● EXERCISE INSTRUCTIONS
I'd like the entries repeated exactly, without their pictures.

● Stored records

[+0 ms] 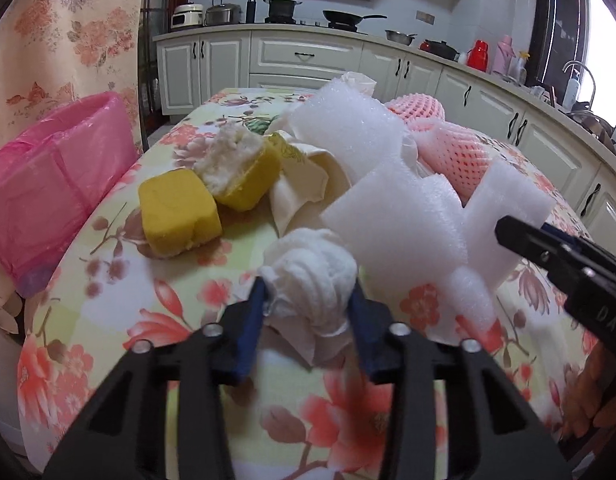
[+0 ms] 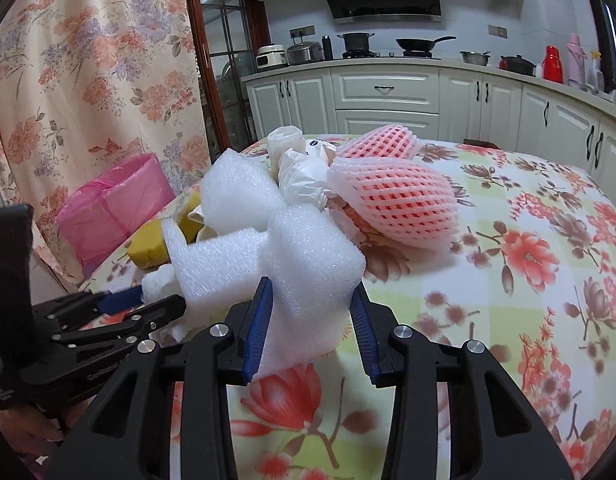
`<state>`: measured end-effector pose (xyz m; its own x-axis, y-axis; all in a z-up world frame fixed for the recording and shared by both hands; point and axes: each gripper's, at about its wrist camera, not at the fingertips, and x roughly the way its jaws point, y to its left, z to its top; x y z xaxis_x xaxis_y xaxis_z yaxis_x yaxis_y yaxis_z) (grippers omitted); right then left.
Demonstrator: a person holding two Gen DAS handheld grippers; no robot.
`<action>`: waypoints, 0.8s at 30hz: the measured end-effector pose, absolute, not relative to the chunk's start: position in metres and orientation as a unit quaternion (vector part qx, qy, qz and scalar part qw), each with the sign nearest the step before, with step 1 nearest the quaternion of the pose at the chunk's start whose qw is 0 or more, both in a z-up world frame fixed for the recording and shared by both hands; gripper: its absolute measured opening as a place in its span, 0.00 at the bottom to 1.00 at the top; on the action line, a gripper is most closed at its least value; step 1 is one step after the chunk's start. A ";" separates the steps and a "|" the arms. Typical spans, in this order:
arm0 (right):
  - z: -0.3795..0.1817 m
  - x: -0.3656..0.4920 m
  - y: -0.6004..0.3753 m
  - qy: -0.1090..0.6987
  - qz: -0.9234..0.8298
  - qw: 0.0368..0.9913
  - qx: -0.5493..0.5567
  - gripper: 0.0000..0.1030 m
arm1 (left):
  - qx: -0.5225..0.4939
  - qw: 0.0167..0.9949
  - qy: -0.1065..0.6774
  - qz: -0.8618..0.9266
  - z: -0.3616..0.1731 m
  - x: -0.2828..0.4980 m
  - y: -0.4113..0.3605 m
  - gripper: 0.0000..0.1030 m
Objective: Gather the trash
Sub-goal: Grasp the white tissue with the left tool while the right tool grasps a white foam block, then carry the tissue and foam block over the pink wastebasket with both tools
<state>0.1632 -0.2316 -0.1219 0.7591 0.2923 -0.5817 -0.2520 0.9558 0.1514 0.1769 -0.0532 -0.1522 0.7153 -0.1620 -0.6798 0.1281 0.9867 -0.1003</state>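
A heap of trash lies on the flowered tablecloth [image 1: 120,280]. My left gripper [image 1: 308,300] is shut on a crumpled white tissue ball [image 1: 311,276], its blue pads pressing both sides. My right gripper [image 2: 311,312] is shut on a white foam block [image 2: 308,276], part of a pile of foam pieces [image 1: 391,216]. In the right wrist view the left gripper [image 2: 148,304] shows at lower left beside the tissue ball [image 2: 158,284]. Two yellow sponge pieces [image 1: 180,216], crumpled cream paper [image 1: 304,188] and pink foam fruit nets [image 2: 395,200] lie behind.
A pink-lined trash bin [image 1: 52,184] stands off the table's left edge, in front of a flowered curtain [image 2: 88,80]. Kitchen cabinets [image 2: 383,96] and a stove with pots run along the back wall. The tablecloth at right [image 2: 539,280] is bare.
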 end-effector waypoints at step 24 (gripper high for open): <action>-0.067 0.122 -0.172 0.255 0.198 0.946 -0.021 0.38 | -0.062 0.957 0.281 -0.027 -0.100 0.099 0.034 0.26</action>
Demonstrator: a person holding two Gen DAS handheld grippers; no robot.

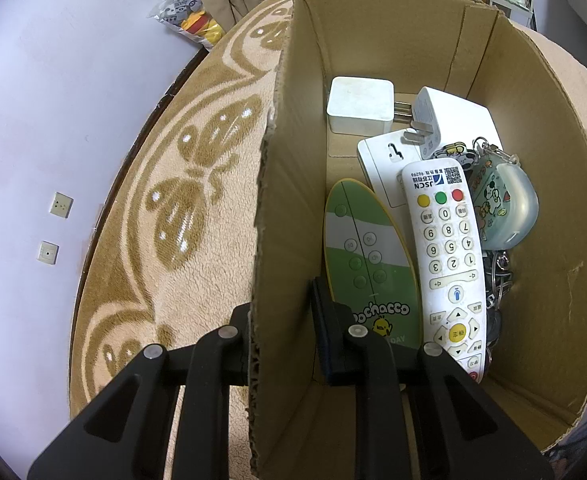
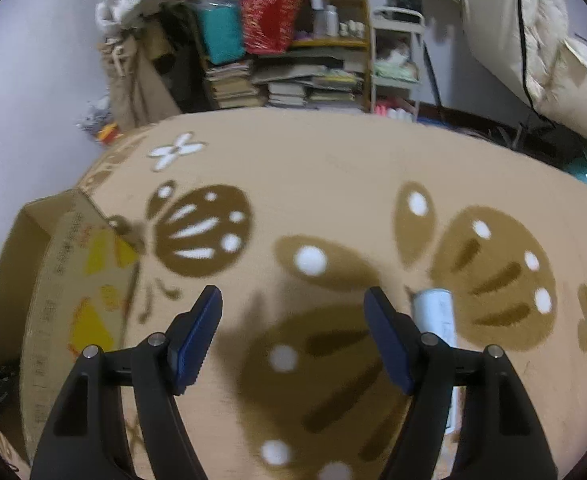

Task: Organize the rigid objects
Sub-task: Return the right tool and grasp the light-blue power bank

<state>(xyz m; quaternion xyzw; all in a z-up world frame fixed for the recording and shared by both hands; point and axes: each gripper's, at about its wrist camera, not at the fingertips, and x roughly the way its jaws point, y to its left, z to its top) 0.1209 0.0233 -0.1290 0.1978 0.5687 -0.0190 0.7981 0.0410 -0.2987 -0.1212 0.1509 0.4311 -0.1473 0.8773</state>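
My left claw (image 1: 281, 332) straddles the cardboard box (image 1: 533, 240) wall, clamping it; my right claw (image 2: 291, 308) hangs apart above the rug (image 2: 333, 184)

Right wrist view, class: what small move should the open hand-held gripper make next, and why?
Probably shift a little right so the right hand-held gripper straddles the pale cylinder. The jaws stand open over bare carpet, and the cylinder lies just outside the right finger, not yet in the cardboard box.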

● RESPONSE BOX
[+0 ms] 
[+0 ms] 
`<state>`: measured end-effector pose (xyz m; its own x-axis, y-axis; all in a z-up world frame fixed for the recording and shared by both hands; point and axes: each gripper's, at about its wrist camera, not at the fingertips, and x roughly the way its jaws point, y to its left, z to its top; x y z xaxis_x xaxis_y xaxis_z yaxis_x yaxis_y yaxis_z) (grippers omitted); right then left.
Demonstrator: a person holding two Gen DAS handheld grippers; no robot.
`<action>`: waypoints, 0.8s at 30hz: the measured end-effector pose, absolute, not relative to the chunk's start: position in metres and orientation as a unit quaternion (vector part qx, qy, qz and scalar part qw), each with the sign nearest the step before, with step 1 nearest the quaternion of the pose at the chunk's start whose qw is 0 or more, both in a z-up world frame fixed for the recording and shared by both hands; gripper: its absolute measured opening as a place in its span, 0.00 at the bottom to 1.00 at the top; on the action line, a gripper is most closed at its least value; step 1 is one step after the chunk's start. A ";" separates the steps and a "|" the arms. Typical spans, in this order:
arm0 (right):
  - z: -0.3795..0.1817 m
  - x: -0.3656..0.4920 m
  - y: -0.6004..0.3753 m
  - qy: -0.1090..0.6987
  - qz: -0.9234..0.8298
  - qw: 0.0368..0.9913
  - qx: -0.5493..0.5567
  - gripper: 0.0000..0.1030 m
arm1 (left):
  - qx: -0.5225..0.4939
  - qw: 0.0167..0.9949
  - qy: -0.1065..0.6774
  - qz: -0.8618..0.9266
  - z: -0.3616..0.1731 m
  - x: -0.2828..0.4980 m
  - y: -0.4113..0.3605 m
  - gripper: 0.0000..0.1030 m
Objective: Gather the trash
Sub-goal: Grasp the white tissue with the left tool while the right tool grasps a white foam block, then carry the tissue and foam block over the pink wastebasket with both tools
<state>0.1632 -0.2316 -0.1219 0.7591 0.2923 -0.5817 -0.2520 0.9558 0.1514 0.1769 -0.0532 -0.1522 0.7153 -0.1620 -0.6798 0.1281 0.9867 -0.1003</state>
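A heap of trash lies on the flowered tablecloth [image 1: 120,280]. My left gripper [image 1: 308,300] is shut on a crumpled white tissue ball [image 1: 311,276], its blue pads pressing both sides. My right gripper [image 2: 311,312] is shut on a white foam block [image 2: 308,276], part of a pile of foam pieces [image 1: 391,216]. In the right wrist view the left gripper [image 2: 148,304] shows at lower left beside the tissue ball [image 2: 158,284]. Two yellow sponge pieces [image 1: 180,216], crumpled cream paper [image 1: 304,188] and pink foam fruit nets [image 2: 395,200] lie behind.
A pink-lined trash bin [image 1: 52,184] stands off the table's left edge, in front of a flowered curtain [image 2: 88,80]. Kitchen cabinets [image 2: 383,96] and a stove with pots run along the back wall. The tablecloth at right [image 2: 539,280] is bare.
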 end-effector waypoints at step 24 (gripper high for open): <action>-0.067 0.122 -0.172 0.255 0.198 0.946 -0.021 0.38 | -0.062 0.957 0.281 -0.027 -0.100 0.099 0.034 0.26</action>
Demonstrator: a person holding two Gen DAS handheld grippers; no robot.


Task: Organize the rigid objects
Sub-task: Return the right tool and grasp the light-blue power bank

<state>(xyz m; quaternion xyzw; all in a z-up world frame fixed for the recording and shared by both hands; point and axes: each gripper's, at about its wrist camera, not at the fingertips, and x roughly the way its jaws point, y to its left, z to its top) 0.1209 0.0233 -0.1290 0.1978 0.5687 -0.0190 0.7981 0.0410 -0.2987 -0.1212 0.1509 0.4311 -0.1473 0.8773</state>
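My left claw (image 1: 281, 332) straddles the cardboard box (image 1: 533, 240) wall, clamping it; my right claw (image 2: 291, 308) hangs apart above the rug (image 2: 333, 184)

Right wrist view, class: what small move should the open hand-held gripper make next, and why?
Probably shift a little right so the right hand-held gripper straddles the pale cylinder. The jaws stand open over bare carpet, and the cylinder lies just outside the right finger, not yet in the cardboard box.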

This answer is complete as it stands.